**Goal of the exercise**
Report back every line in the data that includes the string "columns".

##########

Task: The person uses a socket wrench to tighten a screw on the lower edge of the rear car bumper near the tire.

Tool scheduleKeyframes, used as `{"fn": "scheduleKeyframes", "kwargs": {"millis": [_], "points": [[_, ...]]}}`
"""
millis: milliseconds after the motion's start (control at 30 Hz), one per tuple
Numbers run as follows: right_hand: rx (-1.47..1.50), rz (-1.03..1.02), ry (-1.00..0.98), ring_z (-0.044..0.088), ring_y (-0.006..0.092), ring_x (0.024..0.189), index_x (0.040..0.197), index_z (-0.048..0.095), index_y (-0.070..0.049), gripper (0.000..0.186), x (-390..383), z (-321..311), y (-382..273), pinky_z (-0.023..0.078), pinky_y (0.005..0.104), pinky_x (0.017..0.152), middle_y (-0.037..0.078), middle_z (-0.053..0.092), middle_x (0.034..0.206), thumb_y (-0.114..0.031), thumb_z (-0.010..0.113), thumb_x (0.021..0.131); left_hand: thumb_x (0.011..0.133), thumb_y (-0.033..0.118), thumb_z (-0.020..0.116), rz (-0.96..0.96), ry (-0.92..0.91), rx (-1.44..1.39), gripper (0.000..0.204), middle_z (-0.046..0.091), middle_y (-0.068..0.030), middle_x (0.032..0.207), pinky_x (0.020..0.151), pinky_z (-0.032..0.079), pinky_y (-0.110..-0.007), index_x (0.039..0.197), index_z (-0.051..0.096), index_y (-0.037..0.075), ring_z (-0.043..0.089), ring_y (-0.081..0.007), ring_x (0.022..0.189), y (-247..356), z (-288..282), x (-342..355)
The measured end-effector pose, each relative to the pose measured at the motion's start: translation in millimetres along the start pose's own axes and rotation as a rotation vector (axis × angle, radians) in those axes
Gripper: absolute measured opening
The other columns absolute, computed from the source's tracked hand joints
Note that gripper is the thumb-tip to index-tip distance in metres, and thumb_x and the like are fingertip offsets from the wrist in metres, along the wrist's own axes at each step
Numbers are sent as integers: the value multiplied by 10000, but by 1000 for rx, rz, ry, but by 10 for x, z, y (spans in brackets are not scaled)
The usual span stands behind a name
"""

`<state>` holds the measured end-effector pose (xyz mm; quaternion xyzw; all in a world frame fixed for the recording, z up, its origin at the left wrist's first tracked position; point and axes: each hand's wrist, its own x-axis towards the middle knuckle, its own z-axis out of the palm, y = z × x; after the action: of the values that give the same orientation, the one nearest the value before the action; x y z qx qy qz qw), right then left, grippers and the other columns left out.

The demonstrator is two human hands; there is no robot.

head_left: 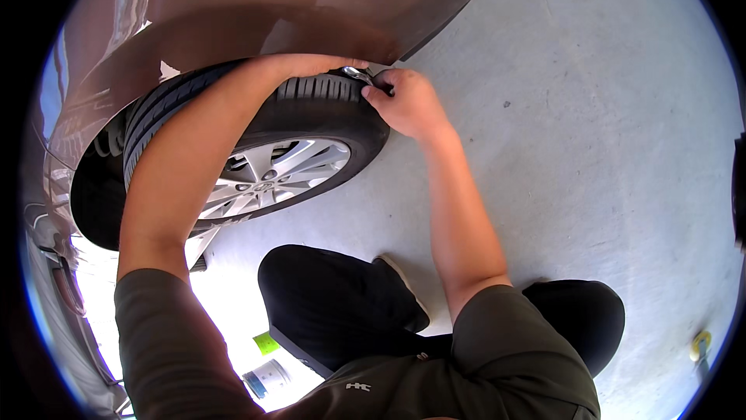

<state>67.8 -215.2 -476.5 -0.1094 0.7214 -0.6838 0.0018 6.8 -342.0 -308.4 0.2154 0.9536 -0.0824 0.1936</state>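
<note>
A car's front wheel stands turned outward in its arch, with a black tyre and a silver spoked rim. My right hand is closed, thumb and fingers pinching a small shiny metal wrench at the arch's lower edge. The wrench's rounded head points left, just above the tread; its exact type is hard to make out. Over the top of the tyre reaches my left arm, and my left hand lies along the lip of the brown bumper, close to the wrench head. Its fingers are mostly hidden.
Grey floor spreads to the right of the car. My bent knees are below the wheel. A white tub and a bright green item sit at the lower left. A yellow round object lies at the far right.
</note>
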Motion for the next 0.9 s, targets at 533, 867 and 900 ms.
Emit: {"fn": "scheduleKeyframes", "kwargs": {"millis": [533, 867, 900], "points": [[111, 243, -304, 689, 300, 767, 943, 754, 43, 370, -34, -230, -263, 536, 416, 730, 175, 713, 792, -320, 738, 877, 948, 366, 700, -33, -85, -54, 473, 652, -91, 1345, 1045, 463, -405, 1330, 656, 92, 597, -245, 1212, -8, -42, 25], [-77, 143, -172, 683, 379, 1019, 1062, 756, -53, 235, -36, -133, 30, 538, 469, 876, 171, 731, 1032, -222, 681, 916, 1090, 258, 369, -522, -522, -995, 566, 307, -99, 1671, 1312, 169, -468, 1608, 308, 37, 273, -230, 1548, -282, 106, 66], [-29, 121, -157, 681, 382, 1018, 1062, 756, -55, 226, -19, -118, 88, 535, 472, 876, 173, 730, 1035, -215, 675, 926, 1088, 257, 377, -519, -498, -921, 570, 309, -102, 1668, 1316, 156, -459, 1609, 306, 36, 267, -227, 1551, -287, 92, 51]]}}
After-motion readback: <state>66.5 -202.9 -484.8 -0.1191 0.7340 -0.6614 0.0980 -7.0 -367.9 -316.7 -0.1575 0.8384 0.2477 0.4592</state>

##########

**Solution for this task**
The other columns absolute, computed from the source's tracked hand joints
`<state>` holds the measured end-effector pose (xyz mm; quaternion xyzw; all in a world frame fixed for the recording, z up, its origin at the left wrist's first tracked position; point and axes: each hand's wrist, its own x-axis towards the middle knuckle, its own z-axis out of the palm, y = z × x; after the action: of the values that give the same orientation, the one nearest the value before the action; x y z qx qy qz qw), right then left, grippers and the other columns left out.

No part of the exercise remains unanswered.